* _WORK INSTRUCTIONS_
Please copy out the listing below in full and exactly.

* _RECORDED DATA_
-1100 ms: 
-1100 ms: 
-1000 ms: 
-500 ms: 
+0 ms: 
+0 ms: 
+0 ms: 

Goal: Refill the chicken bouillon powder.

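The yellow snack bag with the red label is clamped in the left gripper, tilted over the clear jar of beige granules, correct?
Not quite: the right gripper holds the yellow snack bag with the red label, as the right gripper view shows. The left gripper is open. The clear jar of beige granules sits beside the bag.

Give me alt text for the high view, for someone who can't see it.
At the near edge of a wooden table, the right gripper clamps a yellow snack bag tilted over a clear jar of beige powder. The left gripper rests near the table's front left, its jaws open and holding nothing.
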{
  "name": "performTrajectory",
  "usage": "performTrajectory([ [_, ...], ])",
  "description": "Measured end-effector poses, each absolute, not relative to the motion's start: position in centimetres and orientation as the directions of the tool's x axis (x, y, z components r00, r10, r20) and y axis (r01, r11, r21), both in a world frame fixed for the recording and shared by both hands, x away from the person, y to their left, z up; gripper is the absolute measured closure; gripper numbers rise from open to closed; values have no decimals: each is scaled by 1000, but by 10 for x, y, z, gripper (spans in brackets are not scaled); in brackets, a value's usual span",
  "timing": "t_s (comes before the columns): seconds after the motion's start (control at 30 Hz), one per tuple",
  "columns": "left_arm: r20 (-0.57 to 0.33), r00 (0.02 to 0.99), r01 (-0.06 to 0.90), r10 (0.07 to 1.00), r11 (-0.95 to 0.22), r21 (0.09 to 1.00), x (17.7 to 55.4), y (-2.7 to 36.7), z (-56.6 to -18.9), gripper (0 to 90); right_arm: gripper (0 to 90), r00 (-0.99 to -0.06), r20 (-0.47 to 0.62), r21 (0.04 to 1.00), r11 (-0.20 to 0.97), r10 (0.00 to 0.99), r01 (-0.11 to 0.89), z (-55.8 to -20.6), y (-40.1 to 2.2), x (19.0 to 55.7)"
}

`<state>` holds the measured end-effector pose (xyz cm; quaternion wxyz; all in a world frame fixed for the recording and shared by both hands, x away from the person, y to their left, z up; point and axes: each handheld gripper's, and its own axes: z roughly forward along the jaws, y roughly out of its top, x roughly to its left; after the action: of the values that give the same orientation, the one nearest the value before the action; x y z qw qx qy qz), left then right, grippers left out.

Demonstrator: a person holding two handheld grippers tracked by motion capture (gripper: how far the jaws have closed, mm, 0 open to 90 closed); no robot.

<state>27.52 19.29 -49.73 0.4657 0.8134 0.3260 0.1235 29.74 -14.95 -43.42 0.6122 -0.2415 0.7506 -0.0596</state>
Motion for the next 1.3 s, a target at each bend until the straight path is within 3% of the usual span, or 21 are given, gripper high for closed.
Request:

* _SOLUTION BELOW_
-1100 ms: 
-1100 ms: 
-1000 ms: 
-500 ms: 
+0 ms: 
+0 ms: 
+0 ms: 

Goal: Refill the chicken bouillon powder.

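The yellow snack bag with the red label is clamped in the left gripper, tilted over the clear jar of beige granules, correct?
Not quite: the right gripper holds the yellow snack bag with the red label, as the right gripper view shows. The left gripper is open. The clear jar of beige granules sits beside the bag.

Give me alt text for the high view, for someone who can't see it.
At the near edge of a wooden table, the right gripper clamps a yellow snack bag tilted over a clear jar of beige powder. The left gripper rests near the table's front left, its jaws open and holding nothing.
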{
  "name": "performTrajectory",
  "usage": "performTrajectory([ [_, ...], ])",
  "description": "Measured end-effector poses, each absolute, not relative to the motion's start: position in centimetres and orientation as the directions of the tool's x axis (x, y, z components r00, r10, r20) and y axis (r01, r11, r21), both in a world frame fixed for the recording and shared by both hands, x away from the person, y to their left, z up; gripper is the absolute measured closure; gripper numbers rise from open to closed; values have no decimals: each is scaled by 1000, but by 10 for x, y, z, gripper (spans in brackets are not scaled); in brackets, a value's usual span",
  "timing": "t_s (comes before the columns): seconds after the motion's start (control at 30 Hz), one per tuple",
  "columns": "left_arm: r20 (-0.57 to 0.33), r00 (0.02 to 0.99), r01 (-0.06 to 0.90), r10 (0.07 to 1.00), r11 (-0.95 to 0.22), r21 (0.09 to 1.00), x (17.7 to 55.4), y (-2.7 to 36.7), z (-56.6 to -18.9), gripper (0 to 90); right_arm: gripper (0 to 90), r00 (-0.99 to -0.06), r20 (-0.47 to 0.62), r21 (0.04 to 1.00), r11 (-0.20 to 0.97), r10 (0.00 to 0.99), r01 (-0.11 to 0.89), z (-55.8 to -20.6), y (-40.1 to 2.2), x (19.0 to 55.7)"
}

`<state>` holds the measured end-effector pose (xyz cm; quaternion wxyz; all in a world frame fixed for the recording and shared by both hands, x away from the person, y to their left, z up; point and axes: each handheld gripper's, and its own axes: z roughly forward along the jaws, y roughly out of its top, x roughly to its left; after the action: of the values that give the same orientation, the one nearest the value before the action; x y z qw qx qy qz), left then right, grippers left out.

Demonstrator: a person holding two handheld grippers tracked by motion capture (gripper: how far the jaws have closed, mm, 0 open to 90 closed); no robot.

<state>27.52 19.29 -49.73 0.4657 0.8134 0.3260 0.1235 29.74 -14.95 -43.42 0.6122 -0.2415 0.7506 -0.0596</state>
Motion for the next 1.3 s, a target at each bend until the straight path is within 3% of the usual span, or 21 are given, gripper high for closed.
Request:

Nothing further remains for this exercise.